*** Block opens ***

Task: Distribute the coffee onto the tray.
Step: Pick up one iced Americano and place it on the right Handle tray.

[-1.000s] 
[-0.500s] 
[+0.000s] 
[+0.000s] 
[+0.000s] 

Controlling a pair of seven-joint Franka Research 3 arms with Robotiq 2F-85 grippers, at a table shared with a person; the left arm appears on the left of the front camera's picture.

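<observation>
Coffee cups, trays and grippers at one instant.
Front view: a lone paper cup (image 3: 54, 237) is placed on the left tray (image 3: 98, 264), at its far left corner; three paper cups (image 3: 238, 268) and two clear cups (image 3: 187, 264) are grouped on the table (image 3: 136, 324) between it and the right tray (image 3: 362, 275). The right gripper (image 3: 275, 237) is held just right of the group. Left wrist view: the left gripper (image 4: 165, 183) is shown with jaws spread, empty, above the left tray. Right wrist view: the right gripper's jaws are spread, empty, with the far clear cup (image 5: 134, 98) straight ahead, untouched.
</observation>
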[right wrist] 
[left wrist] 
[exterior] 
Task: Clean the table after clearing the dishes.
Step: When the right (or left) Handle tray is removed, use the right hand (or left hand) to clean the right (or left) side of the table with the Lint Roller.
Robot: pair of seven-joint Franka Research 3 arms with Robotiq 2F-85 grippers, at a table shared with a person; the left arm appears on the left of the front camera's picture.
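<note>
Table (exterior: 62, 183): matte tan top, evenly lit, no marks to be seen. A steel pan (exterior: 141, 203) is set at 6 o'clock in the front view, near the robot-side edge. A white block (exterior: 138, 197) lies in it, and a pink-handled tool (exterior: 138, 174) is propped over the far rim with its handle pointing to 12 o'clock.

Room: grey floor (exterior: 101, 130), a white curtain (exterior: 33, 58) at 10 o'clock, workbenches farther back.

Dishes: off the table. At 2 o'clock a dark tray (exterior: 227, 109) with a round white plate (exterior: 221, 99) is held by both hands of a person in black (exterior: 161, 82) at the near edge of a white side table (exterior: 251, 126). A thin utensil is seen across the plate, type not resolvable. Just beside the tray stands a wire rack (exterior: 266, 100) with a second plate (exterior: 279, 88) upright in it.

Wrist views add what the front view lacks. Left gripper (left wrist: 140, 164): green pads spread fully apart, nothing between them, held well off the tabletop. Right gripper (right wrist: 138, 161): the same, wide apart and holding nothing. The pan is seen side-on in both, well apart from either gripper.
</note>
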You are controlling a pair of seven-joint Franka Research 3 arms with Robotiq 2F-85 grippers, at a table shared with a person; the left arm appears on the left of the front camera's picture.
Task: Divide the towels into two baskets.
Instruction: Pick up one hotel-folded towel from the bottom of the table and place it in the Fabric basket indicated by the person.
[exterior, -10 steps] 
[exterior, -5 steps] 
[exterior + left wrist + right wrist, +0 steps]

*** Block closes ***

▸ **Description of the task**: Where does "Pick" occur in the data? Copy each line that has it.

▸ **Response to this exercise**:
Step: Pick up one iced Americano and place it on the right Handle tray.
Instruction: Pick up one hotel-folded towel from the bottom of the table and place it in the Fabric basket indicated by the person.

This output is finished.